● **INSTRUCTIONS FOR THE TASK**
Find every line below where the word "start" occurs, then give how many you found and nothing else.

((

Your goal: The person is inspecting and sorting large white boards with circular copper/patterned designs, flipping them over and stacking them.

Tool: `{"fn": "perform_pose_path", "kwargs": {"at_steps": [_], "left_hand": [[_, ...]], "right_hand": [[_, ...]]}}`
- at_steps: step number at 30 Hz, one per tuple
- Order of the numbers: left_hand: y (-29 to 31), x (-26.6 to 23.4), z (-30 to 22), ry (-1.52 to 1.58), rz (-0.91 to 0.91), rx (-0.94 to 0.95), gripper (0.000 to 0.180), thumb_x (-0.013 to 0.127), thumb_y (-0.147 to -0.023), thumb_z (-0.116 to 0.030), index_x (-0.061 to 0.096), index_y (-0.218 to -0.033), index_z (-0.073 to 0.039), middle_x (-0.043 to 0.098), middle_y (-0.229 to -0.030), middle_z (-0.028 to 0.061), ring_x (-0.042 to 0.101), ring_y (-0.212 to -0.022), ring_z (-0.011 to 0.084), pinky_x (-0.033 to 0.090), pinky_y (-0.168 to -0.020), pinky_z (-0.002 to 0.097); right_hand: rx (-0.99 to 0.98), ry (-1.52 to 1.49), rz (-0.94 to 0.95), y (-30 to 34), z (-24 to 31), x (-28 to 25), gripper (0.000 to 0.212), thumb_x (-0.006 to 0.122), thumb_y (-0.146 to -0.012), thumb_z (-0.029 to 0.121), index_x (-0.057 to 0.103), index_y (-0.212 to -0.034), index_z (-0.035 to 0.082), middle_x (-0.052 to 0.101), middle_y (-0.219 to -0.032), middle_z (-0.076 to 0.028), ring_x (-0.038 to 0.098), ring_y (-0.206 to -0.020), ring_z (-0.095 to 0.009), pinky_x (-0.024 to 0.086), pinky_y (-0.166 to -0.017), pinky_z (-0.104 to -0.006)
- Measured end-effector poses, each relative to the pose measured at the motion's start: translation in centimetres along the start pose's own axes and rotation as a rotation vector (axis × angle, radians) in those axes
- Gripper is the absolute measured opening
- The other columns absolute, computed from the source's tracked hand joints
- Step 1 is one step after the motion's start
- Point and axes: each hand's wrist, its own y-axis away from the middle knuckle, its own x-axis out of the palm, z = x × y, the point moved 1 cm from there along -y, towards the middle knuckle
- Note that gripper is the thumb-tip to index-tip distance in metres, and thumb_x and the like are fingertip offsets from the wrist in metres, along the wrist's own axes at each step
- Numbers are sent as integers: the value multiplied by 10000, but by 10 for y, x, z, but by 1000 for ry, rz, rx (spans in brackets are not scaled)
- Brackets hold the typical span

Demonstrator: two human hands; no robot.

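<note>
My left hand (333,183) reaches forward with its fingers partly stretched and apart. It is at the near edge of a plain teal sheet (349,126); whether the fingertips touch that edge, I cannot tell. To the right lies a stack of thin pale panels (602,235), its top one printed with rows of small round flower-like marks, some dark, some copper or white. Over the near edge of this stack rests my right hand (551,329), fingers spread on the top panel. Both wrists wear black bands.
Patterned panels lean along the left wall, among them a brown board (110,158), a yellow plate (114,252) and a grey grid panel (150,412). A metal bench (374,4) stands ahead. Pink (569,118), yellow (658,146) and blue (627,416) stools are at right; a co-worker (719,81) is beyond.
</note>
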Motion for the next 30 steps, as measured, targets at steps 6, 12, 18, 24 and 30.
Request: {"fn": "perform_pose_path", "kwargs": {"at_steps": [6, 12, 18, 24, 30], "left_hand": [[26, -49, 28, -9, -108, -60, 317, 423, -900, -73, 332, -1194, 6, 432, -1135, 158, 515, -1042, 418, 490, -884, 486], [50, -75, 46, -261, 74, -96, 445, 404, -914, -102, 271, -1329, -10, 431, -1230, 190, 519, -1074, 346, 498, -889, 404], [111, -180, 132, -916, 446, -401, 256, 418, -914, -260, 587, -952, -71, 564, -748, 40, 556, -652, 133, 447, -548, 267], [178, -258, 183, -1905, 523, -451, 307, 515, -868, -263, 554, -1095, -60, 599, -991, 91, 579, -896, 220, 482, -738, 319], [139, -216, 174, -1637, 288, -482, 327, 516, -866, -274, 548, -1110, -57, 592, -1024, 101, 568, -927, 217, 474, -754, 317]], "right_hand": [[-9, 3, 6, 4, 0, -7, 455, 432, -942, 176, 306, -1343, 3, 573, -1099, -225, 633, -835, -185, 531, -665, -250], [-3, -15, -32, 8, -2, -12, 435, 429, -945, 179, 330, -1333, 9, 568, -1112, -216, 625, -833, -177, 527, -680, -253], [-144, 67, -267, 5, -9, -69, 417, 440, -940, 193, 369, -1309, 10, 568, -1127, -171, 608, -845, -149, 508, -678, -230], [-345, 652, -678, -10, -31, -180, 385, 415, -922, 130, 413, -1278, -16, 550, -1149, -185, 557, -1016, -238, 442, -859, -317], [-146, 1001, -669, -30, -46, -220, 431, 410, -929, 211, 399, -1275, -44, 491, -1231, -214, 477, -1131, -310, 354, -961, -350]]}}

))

● **ANSWER SECTION**
2